God has never been unkind. He has been a systematic computer, an electromagnetic force—no friend, no enemy, nothing of the kind for God, the Universal Law. Two and two make four; and they shall always make four—nothing more, nothing less. We should not say, “Why should I have to pay four rupees to the creditor? Let less be given to the creditor.” Nothing of the kind—arithmetic is arithmetic always, whether it be for the creditor or the debtor. These irrelevant, unpleasant and painful things, the things that we want to set aside, are those things which impinge upon us as necessary consequences of the earlier operations of our own mind.

So, what is to be done? “I understand what you say, but what am I to do?” In the process of concentration, we have to increase the intensity of this positive thought on the ideal we have chosen. The intensity of this concentrational process will be able to force aside the other thoughts—as, in Allahabad, the power of the Ganga pushes aside the Yamuna and creates great floods and havoc, because the force of the Yamuna is less than the Ganga. There are two rivers meeting in Allahabad. When they are in spate, the Ganga is so powerful that she does not allow the Yamuna to flow so easily and join her. The Ganga elbows and pushes the Yamuna, and on the other side there is a rising up, and the bridge over the Yamuna breaks.

Likewise, the Ganga of our concentrational process should have a stronger current than the other currents, which should be pushed aside by this power. If we elbow them continuously, they get famished and go elsewhere.
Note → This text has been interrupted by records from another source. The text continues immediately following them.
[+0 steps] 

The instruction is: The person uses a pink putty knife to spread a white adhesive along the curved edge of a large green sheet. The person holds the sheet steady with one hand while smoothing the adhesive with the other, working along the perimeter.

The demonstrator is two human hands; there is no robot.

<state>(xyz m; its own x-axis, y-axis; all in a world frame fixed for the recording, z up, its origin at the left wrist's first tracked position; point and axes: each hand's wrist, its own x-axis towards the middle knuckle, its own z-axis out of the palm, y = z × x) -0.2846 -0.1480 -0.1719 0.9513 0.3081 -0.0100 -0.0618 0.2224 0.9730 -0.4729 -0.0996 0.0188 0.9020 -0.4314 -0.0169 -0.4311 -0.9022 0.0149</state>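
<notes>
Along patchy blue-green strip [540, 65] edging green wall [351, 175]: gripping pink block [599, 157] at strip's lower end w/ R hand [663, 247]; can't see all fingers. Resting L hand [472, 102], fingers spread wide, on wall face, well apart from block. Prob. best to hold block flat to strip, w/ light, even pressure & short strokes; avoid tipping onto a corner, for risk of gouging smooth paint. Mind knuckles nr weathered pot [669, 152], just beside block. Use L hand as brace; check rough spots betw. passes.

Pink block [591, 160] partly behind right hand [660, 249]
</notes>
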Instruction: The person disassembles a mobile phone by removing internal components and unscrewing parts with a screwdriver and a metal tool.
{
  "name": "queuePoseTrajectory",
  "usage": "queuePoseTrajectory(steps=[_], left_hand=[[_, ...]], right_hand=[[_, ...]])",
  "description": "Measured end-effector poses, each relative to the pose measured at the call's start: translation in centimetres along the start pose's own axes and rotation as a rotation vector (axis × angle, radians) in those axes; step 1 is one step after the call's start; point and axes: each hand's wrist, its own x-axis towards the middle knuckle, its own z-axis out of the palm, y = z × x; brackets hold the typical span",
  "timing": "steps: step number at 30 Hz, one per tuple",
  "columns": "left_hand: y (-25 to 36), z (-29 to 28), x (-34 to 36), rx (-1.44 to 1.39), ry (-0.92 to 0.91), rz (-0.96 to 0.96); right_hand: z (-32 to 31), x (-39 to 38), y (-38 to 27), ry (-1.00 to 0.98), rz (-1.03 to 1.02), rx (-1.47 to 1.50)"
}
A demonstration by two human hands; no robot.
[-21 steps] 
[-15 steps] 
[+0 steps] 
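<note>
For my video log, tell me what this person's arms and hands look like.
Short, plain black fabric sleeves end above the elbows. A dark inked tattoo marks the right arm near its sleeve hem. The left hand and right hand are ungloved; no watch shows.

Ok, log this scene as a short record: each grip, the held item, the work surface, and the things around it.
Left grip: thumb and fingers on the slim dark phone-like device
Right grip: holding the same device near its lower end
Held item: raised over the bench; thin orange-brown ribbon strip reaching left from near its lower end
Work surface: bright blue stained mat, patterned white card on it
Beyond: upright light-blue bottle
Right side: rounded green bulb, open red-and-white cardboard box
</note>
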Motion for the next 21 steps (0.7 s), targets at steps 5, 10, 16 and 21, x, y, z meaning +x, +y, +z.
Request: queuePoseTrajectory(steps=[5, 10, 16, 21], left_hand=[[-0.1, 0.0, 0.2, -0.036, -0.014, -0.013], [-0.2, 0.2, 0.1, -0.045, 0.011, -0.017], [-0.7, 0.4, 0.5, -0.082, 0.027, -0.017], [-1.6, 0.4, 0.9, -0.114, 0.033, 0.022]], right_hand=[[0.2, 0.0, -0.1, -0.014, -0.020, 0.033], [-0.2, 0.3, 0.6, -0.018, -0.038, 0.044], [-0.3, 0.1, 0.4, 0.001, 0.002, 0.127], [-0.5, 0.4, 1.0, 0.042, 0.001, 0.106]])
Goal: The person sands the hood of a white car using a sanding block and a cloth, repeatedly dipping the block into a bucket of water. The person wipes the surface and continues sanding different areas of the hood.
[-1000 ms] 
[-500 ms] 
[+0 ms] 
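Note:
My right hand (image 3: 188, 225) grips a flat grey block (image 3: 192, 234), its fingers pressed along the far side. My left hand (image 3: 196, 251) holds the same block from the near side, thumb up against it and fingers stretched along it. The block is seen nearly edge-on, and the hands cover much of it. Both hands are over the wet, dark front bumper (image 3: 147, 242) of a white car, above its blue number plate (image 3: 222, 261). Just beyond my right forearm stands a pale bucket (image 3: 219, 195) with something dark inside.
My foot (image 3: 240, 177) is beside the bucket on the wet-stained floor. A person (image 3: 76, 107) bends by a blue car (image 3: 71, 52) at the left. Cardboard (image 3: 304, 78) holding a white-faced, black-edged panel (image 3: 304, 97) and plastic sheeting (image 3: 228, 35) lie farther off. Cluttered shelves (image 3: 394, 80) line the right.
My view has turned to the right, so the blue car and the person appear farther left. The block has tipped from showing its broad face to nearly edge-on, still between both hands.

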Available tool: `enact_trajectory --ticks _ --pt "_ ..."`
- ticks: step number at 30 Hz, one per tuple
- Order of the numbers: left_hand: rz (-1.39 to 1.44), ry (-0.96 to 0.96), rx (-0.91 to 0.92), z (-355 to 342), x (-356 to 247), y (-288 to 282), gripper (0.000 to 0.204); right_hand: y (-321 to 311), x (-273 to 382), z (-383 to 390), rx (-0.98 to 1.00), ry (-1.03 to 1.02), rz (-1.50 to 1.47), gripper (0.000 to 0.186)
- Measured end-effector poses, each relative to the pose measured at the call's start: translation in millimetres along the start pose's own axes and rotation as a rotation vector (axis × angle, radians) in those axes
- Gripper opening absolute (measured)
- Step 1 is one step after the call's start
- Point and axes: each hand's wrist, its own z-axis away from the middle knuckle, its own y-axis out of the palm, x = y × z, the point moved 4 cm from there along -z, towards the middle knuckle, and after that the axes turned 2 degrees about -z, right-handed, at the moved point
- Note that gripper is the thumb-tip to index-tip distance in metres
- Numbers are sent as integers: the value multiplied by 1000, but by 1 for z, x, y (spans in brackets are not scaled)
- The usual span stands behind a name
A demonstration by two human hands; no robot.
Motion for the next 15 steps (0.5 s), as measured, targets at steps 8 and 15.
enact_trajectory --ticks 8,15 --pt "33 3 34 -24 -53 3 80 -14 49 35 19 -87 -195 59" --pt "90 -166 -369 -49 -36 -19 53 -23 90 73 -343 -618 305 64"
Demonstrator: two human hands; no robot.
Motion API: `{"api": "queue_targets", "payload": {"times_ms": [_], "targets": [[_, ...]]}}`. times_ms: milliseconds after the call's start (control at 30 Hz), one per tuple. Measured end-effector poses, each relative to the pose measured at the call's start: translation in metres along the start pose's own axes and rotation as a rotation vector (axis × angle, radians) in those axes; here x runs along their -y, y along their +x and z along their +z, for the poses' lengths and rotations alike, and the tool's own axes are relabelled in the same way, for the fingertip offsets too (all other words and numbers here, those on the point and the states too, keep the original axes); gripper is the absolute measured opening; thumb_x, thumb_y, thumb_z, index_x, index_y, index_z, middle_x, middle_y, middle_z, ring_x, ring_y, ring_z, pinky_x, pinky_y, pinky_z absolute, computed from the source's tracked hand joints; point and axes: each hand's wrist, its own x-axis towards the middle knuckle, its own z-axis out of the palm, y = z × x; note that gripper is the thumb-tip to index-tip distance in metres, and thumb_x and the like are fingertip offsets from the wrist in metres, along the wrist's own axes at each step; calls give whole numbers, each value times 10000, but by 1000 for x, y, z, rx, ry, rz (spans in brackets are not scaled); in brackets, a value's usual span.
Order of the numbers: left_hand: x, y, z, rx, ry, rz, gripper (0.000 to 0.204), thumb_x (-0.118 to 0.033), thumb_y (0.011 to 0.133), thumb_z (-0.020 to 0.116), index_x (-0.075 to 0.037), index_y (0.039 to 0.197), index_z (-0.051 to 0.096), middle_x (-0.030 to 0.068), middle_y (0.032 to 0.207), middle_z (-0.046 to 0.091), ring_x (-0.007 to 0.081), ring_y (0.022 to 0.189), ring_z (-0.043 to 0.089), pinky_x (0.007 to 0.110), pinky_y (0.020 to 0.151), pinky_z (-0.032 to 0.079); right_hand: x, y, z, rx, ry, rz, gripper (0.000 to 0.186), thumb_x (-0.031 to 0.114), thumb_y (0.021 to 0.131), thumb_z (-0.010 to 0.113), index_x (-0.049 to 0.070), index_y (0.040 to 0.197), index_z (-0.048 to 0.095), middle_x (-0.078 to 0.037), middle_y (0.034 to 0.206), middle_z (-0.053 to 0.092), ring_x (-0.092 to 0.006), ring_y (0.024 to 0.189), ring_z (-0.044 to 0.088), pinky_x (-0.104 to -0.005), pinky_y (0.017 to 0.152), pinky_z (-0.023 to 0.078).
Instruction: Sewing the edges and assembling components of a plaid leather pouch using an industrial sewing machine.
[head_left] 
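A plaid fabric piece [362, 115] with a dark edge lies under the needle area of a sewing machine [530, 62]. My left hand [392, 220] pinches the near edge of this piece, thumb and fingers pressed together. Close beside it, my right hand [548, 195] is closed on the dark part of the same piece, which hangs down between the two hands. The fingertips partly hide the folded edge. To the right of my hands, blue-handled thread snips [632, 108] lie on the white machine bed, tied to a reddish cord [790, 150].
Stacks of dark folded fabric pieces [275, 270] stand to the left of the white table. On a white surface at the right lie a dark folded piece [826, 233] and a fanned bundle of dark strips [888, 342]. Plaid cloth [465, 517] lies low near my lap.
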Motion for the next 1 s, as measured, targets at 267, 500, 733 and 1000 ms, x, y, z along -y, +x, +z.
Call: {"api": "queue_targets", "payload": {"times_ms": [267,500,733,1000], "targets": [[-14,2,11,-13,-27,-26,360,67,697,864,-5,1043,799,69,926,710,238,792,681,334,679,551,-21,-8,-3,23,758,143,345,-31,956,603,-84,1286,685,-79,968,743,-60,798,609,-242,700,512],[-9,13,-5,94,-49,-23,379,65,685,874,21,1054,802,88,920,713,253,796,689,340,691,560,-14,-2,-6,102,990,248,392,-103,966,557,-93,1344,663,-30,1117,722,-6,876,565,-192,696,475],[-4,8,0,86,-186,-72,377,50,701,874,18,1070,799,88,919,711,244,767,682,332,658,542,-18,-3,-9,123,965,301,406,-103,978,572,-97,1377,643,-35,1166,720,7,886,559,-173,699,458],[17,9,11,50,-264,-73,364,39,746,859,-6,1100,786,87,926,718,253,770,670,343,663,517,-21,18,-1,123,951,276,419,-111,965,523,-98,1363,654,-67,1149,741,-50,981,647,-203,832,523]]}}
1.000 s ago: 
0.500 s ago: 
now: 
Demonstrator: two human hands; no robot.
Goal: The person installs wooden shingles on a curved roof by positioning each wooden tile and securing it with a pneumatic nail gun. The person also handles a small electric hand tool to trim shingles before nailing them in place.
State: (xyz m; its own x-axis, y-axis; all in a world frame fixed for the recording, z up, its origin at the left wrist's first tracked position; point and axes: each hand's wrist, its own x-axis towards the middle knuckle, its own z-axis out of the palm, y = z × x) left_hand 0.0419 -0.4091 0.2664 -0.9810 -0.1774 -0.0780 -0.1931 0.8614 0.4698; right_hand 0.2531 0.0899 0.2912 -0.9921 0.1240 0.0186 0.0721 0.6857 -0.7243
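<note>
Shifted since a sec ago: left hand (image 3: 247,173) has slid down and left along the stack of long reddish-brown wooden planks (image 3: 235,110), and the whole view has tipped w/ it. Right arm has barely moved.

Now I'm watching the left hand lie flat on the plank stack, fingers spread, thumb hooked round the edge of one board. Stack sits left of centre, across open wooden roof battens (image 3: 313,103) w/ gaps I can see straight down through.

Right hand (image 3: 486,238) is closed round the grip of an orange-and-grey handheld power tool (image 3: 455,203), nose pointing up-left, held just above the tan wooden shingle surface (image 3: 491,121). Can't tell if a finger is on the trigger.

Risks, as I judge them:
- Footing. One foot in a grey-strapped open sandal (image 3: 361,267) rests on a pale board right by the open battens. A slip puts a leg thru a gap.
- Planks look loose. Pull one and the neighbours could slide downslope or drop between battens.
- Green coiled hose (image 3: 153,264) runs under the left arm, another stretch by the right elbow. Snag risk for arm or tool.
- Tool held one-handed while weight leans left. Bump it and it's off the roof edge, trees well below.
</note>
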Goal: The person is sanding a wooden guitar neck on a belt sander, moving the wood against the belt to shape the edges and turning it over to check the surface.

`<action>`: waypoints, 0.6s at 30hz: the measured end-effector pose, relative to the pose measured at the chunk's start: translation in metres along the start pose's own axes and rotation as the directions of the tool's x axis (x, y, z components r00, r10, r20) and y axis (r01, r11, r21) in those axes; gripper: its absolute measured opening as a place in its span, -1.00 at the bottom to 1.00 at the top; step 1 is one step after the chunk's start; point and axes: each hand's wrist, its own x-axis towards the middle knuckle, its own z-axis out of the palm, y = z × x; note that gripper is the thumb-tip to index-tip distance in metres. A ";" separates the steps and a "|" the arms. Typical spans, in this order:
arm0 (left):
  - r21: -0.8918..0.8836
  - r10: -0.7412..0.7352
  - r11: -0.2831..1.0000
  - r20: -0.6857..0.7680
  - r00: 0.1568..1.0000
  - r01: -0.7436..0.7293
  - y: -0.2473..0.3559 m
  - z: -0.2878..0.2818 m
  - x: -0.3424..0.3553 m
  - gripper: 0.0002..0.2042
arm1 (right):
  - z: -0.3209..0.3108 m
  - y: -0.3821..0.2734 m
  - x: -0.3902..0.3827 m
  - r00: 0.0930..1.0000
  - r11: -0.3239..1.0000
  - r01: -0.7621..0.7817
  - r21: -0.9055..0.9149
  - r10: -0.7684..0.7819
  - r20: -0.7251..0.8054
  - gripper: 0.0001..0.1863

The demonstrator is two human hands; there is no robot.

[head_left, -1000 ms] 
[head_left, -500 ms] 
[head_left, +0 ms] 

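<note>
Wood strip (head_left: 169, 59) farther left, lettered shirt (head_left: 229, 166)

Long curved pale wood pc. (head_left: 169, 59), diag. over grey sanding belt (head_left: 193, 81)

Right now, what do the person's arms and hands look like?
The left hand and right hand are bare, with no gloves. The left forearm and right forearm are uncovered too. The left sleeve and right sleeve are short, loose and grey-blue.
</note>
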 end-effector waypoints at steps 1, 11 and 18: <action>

Famished desires dry up. They get extinguished, like fire that is not fed with fuel. This is a very hard thing in the earlier stages, a terrible thing—very painful because we go on thinking of them again and again even though they are undesirable things. A thought of the undesirable is also a thought, after all; it does not cease to be a thought.

In the earlier stages, meditation is not an easy, happy thing. It is very difficult and painful. But, when we invoke the glory, the majesty, the power and the bliss of God’s existence by our positive processes, they will inundate us enough to give us the strength to bear the onslaught of these irrelevant ideas.

Suppose we get a telegram that we have won a hundred million dollars in a lottery, but to get it we have to walk to Delhi. We will certainly walk to Delhi in the hot sun. The pain of walking in the hot sun will not be felt because of the joy that we are going to get a hundred million dollars. “Let me walk to Delhi. Walking is good. After all, I have not walked for years.” We will have good arguments for this. We will walk to Delhi in the hot sun, for a hundred million dollars. The joy of the positive side completely swallows the pain that is involved in the process of the attainment of this joy because it is larger, greater and more intense.

Thus, the glory of God should be able to set aside every other thought in our mind. “What wonder; what grandeur; what majesty; what perfection! What perfection and what completion it is that I am going to attain, wherein I shall become immortal forever!” These insistent contemplations will slowly set aside the irrelevance and absorb it into this force, as the Yamuna will slowly be made to flow together with the Ganga. They become a terrific flood.

Similarly, all this phenomenal experience will be inundated by the great flood of meditation. The power of the noumenal will make the whole of phenomena melt down. The world will converge into God, and the solid earth will melt under our feet. When the light dazzles from every corner of the earth, we will find that the weight of the body, and the weight of the very earth, will vanish. Life will become a buoyant and happy process of a Godward movement. This is the final aim in meditation.